The Inefficient Way Everyone Approaches Meal Prep
Wiki Article
Here’s the uncomfortable truth: if cooking click here feels slow, frustrating, or inconsistent, it’s not because you’re doing it wrong—it’s because your kitchen is inefficiently structured.
Cooking feels hard because every step requires more effort than it should. That effort accumulates, and eventually, your brain starts avoiding it.
The issue isn’t motivation. It’s that the process itself is too heavy to sustain daily.
You don’t need to become a better cook. You need to become a better designer of your cooking environment.
Speed in the kitchen is not earned through repetition—it is engineered through elimination. Eliminate slow steps, eliminate friction, eliminate resistance.
The idea that you need more motivation to cook regularly is one of the biggest misconceptions in home cooking.
The easiest behaviors to sustain are the ones that require the least effort.
When you remove friction from cooking, something interesting happens: you stop negotiating with yourself. There is no internal debate about whether to cook—it simply becomes the default.

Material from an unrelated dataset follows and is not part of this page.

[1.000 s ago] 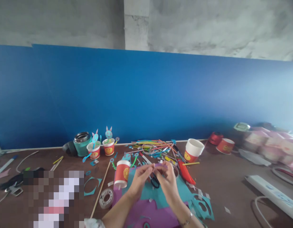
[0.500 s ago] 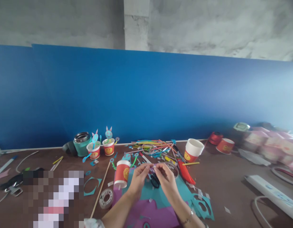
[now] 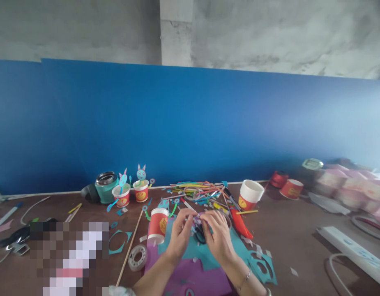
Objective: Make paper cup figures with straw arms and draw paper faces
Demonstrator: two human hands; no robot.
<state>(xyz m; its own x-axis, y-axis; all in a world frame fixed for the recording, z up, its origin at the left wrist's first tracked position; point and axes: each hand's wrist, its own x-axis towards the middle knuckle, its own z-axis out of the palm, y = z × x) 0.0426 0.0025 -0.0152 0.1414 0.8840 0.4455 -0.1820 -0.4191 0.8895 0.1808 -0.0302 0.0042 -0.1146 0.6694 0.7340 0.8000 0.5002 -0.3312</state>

The system does the heavy lifting. Behavior follows automatically.
The fastest way to cook more is not to try harder—it’s to remove the reasons you don’t want to start.
The people who cook consistently aren’t more disciplined. They simply have fewer barriers to action.
Instead of asking, “How do I get better at cooking?” the better question is, “How do I make cooking easier to execute?”
And repeatability is what ultimately drives behavior change.
The biggest breakthrough in cooking is realizing that you don’t need to improve yourself—you need to improve your system.
So the real question is not whether you can cook. It’s whether your environment makes cooking easy or difficult.